| Required action |
Lines in the listing below that contain the string "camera" are to be found and copied.

| Records for this task |
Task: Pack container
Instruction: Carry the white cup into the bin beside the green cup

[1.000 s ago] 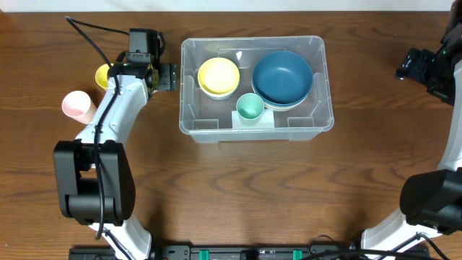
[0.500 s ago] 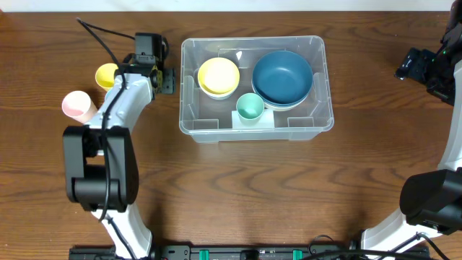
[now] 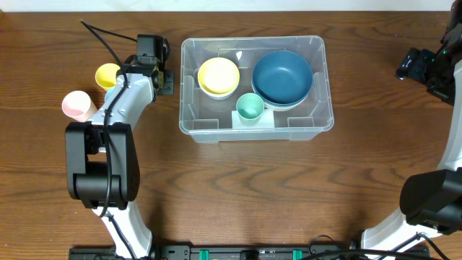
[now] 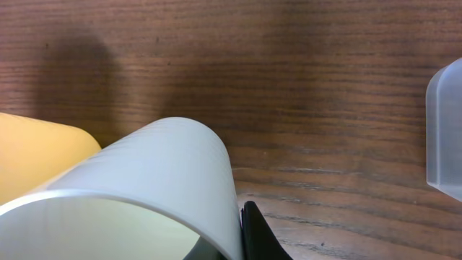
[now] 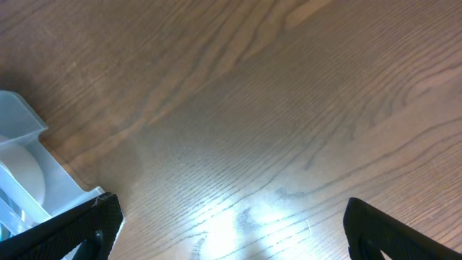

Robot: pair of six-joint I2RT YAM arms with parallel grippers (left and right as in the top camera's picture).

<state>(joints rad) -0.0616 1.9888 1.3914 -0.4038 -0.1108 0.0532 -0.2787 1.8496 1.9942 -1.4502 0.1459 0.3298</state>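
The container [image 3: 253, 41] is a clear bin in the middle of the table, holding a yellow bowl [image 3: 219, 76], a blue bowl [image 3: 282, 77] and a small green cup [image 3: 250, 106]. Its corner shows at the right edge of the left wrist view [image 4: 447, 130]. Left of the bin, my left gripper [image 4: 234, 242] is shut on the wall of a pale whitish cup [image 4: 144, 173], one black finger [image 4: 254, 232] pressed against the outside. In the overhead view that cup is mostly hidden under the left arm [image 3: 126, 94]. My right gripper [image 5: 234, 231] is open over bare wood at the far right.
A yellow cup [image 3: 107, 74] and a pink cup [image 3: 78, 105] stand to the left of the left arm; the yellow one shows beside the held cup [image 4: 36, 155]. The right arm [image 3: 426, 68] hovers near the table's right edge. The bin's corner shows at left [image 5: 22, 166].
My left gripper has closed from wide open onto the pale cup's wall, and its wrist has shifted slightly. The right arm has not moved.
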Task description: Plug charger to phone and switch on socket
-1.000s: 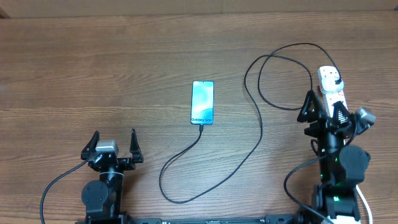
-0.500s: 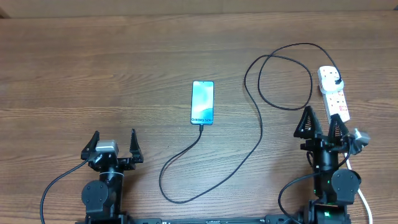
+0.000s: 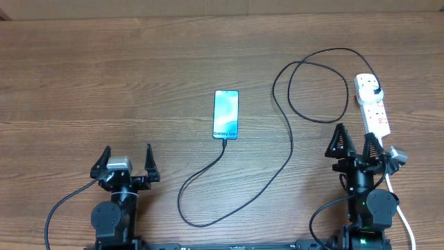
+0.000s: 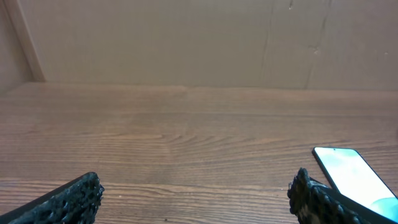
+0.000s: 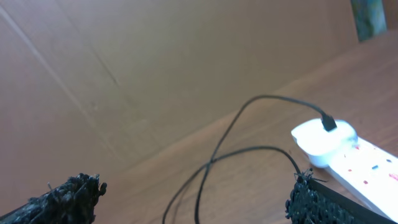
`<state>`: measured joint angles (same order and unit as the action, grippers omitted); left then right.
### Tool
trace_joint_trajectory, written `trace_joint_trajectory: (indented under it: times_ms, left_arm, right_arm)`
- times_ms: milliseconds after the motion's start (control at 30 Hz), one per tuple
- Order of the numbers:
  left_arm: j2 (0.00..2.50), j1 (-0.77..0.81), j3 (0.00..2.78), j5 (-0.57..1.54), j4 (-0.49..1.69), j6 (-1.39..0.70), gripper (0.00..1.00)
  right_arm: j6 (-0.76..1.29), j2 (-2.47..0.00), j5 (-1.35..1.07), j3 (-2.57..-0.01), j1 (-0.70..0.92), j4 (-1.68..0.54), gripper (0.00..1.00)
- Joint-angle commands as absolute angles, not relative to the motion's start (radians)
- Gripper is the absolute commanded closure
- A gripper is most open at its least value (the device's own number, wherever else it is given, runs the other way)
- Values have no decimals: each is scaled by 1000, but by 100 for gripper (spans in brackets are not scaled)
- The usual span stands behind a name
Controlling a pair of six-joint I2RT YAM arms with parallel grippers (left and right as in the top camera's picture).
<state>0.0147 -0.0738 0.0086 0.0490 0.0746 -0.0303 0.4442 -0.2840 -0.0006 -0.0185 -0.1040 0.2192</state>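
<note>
1. Phone [image 3: 226, 114]: flat on the table [image 3: 104, 69], near centre. Long axis runs 12 to 6 o'clock, cyan screen up, "Galaxy S24+" text at the 6 o'clock end.
2. Charger [image 3: 291, 147]: thin black cable, tip meeting the phone's 6 o'clock end. Sags toward 7 o'clock, sweeps up toward 2 o'clock, loops once, ends in a black plug [image 3: 374, 88].
3. Socket [image 3: 375, 111]: white strip at 3 o'clock. Long axis roughly 11 to 5 o'clock, plug seated at its 11 o'clock end. Switch positions too small to tell.
4. Left gripper [image 3: 127, 148]: at 7 o'clock, jaws spread wide, holding nothing, well apart from the phone.
5. Right gripper [image 3: 356, 133]: at 4 o'clock, jaws spread wide, holding nothing, just beside the socket's 5 o'clock end.
</note>
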Motion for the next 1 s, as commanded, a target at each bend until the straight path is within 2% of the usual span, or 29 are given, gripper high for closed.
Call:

| Answer section |
Robot: pair of six-joint I2RT YAM arms with parallel grippers (left and right as in the top camera's picture).
Controlling a pair of six-joint I2RT YAM arms with parallel grippers (left and right as in the top camera's picture).

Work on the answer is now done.